梦娇掩唇巧笑,“瞧你,恼什么?这般不好么?那婚期在五月中,近来京中看着太平,暗里那些风起云涌,你比我们明白,云王将你认下,谁也不敢再打你的主意,依着我看是绝好的。”
汐瑶说不过她们,转身坐回去继续梳妆。
身后,却听梦娇和张嬷嬷已在商议嫁妆的事了……
“姑娘,有什么不妥么?”嫣絨拿着一支钗在她头上比划,见镜中的女子愁眉不展,她问。
汐瑶蓦愣,在镜子里回视她,淡笑,“就是不妥心头也恼不过来了。”
她总觉着没这样简单,祁云澈行事绝不会鲁莽,当初她只身前往河黍他都忍得,昨夜怎可能忍不得?
还有早上他离开前他说的那句话,到底是何意思呢?
他……不需要她了吗?
不!绝对不是的。
微有蹙起的眉始终舒展不开,仿佛这天要发生什么大事……
……
申时入宫。
即便是宫里,在上元节帝王家也只摆家宴,朝臣在正午陪君用膳后,便都回家与家人团聚去了。
故此,这还是汐瑶此生第一次以‘云王妃’的身份在宫里过节庆。
来到畅音阁时,戏台子上已经唱罢两出热闹的。
正南主位上,祁尹政并未露面,金色的龙椅空着,看上去颇显得突兀。
纳兰岚坐在右侧的凤座上,再靠右侧是袁雪飞与冷筱晴。
三个女人气定神闲的聊着,笑着,不会太亲近,亦不会太疏离,对此场面早就司空见惯,应对自如。

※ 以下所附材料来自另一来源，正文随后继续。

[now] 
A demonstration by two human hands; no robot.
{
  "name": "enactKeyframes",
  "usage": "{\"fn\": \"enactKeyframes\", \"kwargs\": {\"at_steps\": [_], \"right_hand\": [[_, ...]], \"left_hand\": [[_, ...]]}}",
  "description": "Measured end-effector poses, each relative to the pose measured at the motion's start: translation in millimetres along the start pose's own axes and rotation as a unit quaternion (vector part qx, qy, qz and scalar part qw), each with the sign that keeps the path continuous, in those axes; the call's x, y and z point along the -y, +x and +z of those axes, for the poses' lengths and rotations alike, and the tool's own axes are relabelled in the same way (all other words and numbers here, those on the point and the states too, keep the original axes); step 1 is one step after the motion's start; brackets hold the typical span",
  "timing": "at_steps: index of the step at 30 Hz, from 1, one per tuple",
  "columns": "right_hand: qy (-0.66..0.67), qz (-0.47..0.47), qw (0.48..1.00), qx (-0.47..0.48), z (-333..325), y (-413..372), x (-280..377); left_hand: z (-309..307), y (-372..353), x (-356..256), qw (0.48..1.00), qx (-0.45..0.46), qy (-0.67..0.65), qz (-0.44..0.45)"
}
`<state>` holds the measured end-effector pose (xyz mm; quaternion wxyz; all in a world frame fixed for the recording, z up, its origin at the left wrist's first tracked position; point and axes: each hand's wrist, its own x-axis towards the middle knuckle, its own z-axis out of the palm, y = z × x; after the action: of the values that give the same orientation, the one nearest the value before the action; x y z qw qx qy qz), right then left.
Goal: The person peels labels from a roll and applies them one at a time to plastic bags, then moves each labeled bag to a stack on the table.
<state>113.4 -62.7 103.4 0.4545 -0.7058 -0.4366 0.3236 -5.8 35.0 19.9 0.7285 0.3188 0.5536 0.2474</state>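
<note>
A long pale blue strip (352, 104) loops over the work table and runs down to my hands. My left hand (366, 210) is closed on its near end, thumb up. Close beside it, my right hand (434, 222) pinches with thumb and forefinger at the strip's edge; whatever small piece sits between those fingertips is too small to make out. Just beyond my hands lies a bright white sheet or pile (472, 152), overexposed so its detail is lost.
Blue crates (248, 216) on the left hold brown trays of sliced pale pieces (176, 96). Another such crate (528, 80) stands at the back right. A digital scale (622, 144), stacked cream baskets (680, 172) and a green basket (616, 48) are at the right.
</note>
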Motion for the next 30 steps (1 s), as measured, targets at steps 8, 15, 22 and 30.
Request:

在她们身后望族的身影,是这后宫之中仿佛永远异常惹眼、又叫人望而生畏的风景。
坐在那一边都是些有封号的妃嫔,笼统看来有十几名至多,这些汐瑶认不全,也就懒得看了。
左侧,落座的都是皇族的男子,当中以睿贤王最长,封了王爷的几位皇子按照长幼依次入席。
越往后的,是些母妃地位不高,抑或者尚且年幼的皇子和公主。
永王看戏看得正在兴头上,永王妃则双眸不离到处撒欢乱跑的一双儿女。
祁明夏与祁紫涵陪着睿贤王说话,全没注意到周遭。
这当中独独不见祁煜风。
连想着那张空空的龙椅,看来煜王近来相当得宠啊……
十二挨着祁云澈说话,人是神采奕奕,眉飞色舞,只他讲到了一半,他那本就心不在焉的七哥倏的将视线移开,精准的把来人锁在深眸中。
汐瑶正环视着畅音阁里的人,也是正巧看到他那儿,两人四目交接,她怔怔然,他则兴味的弯出一抹隐晦而餍足的笑意。
遂即,汐瑶恼羞成怒,狠狠剜了他一压,把脸撇开!
这一幕被不少人看了去,有向云王投去同情目光的,更有如睿贤王那般毫不给面子哈哈大笑。
阁中满眼的主子,更有许多奴才伺候着。
这天不谈国事,只话家常,气氛很是热闹融洽。
来到凤驾前,汐瑶规矩的行了跪礼,又说了许多吉祥话,纳兰岚笑意盎然的命身旁的姑姑亲自扶她起身,赏了她今儿个入宫的第一道。
“快瞧瞧慕丫头,刚说起你,你就来了。”袁雪飞朱唇启合,示好的话音。
她往祁云澈坐的那端望了望,笑得富贵又端庄,“方才我们都瞧见了,你剜老七那一眼真真厉害,可是还在恼他昨夜?”
笑里藏刀可是袁皇妃的拿手好戏,见到人就提这件,汐瑶毫不意外。